Its importance is also evident in absolute terms. Unlike production data, not available beyond 2014, data on transport emissions allow for a more updated picture. The data for 2018 shows that the region has one of the highest export-related transportation CO2 emissions, reaching 234 Mt or 17% of the world’s total export-related transportation CO2 emissions—well above its 6% share of world trade. Even though this share is not particularly higher than any other region, our transportation CO2 emissions per dollar worth of exports are much higher than those of the rest of the world.
In terms of modes, sea transportation is the main source of emissions. In 2018, it accounted for 53% of the total export-related transportation emissions, followed by air shipping (23%), road freight (23%), and rail (1%). From a sectoral perspective, manufacturing is the most significant driver, accounting for 55% of the overall transport emissions, and the shares for mining and agriculture are 32% and 12%, respectively.

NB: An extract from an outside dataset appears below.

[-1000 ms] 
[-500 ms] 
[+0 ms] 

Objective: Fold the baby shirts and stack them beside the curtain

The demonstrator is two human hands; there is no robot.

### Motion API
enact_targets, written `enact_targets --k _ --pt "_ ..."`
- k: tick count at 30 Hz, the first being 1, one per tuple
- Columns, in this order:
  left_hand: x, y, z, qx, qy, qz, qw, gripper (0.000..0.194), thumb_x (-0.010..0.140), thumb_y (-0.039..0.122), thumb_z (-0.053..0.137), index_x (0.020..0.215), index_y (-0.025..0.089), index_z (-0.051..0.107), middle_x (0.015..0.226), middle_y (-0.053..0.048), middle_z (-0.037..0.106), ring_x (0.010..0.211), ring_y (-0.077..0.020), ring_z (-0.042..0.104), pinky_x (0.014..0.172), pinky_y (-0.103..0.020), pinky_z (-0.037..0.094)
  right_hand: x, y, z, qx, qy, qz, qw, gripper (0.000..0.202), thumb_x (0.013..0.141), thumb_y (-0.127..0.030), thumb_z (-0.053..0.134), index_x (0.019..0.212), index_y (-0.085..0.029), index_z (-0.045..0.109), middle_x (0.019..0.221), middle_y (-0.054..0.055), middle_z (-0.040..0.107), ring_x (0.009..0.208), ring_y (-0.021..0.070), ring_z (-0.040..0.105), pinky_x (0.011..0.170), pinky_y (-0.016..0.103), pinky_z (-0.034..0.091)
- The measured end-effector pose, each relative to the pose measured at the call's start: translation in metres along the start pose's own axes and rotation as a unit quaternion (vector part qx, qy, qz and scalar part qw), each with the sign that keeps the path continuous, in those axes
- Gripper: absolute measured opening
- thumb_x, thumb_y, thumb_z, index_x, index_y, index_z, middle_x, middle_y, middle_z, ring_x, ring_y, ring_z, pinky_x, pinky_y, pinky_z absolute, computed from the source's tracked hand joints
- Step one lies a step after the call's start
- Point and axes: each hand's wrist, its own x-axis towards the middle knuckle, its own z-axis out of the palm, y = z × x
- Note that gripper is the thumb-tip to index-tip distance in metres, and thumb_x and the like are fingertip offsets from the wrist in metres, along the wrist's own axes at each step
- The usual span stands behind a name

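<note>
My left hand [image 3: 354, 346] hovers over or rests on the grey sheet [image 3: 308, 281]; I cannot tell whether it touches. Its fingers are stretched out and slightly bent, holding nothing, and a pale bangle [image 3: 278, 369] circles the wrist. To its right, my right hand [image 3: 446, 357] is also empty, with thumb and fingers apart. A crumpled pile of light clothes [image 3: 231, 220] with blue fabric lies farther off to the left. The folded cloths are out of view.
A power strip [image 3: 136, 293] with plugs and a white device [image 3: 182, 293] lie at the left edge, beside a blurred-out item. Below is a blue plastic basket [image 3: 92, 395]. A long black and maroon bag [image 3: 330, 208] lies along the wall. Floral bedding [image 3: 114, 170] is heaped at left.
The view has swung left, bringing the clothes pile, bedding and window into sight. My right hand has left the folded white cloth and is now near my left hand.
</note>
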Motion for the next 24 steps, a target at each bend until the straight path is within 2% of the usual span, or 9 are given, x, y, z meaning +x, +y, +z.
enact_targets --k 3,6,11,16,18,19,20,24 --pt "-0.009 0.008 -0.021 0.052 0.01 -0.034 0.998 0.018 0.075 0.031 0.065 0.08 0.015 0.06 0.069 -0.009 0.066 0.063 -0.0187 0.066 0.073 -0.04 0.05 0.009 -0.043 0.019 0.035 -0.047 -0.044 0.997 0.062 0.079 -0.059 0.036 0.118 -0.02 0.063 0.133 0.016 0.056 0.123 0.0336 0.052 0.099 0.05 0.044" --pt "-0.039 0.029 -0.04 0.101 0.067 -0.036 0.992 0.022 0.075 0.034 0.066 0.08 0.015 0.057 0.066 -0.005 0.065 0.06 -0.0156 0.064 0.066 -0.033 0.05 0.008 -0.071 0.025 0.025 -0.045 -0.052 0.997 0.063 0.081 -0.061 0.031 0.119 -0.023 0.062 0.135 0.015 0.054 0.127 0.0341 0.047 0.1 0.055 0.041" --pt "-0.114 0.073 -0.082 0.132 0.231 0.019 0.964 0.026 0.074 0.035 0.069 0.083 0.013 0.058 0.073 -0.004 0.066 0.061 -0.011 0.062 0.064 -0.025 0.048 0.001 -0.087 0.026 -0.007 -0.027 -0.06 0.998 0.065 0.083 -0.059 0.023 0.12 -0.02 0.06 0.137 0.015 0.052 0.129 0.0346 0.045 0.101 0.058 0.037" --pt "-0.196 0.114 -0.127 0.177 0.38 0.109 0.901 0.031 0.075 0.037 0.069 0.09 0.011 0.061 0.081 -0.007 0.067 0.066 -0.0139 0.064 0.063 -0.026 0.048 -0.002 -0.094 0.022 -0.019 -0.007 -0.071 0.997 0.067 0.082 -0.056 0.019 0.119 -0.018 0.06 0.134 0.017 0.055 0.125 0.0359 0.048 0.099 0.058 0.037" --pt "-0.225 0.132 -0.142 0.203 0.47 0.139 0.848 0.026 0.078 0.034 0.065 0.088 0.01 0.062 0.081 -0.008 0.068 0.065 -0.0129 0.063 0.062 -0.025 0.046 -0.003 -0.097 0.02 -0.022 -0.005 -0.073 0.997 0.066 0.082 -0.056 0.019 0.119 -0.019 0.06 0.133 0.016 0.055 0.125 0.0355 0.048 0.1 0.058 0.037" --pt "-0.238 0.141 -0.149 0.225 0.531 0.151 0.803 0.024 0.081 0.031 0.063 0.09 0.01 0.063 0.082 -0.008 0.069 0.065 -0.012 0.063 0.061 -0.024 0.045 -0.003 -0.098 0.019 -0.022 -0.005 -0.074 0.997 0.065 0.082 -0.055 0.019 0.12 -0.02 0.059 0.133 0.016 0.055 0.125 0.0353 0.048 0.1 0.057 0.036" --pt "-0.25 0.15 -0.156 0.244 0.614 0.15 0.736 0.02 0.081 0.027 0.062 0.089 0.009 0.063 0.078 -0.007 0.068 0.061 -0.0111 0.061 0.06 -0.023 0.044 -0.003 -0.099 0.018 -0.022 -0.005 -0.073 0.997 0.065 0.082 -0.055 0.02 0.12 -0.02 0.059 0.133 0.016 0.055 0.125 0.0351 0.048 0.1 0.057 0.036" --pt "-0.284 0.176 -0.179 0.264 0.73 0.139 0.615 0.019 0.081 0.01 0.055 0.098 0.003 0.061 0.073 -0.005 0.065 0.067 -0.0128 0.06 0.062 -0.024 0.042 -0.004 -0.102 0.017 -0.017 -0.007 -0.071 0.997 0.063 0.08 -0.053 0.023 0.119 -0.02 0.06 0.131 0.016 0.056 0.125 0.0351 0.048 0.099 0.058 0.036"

As with production, the growth of transportation emissions can be broken down into different drivers. Here too, the scale effect was dominant, but unlike the production’s case, most of the other effects pushed in the same direction of increasing emissions. The scale effect accounted for 60% of the 188 Mt increase that occurred between 1990 and 2018, followed by partner composition (i.e., the growing share of more distant partners, such as developing Asia, which accounts for 27%), technology (12%) and goods composition (2%). The only exception was origin composition, which had a negative impact on emission growth (-1%), probably due to countries with a cleaner transport matrix gaining export share. Even though the goods composition effect does not seem important for the region as a whole, it plays a significant role in certain countries, especially Peru, Uruguay, and Venezuela.
Emissions accounting is just the first step
This rigorous accounting of export-related emissions is the first stage in IDB’s trade and climate change policy research agenda. An agenda designed to assist policymakers use trade policy to address climate change while preserving the benefits of trade and integration.
The standard approach in economics, which can be traced back to the seminal work of Dutch economist Jan Tinbergen, recommends the use of more direct tools than trade policy to address pollution externalities—say a carbon tax on fossil fuels—mainly because of the uncertainty of welfare effects and the risk of environmental concerns being captured by protectionist interests. However, political economy challenges and the systemic nature of more immediate solutions, as shown by the tribulations of the multilateral environment agreements—think, for instance, of the more recent Paris Agreement—suggest that trade policy will be called to play a role.
For instance, some of the region’s foremost trade partners are already in the process of taking unilateral trade actions. The most prominent case is the border carbon adjustment tax recently announced by the European Union, levying on imports according to their carbon content. Without good data about the carbon footprint of the region’s trade, designing optimal trade policy responses would be a guessing game.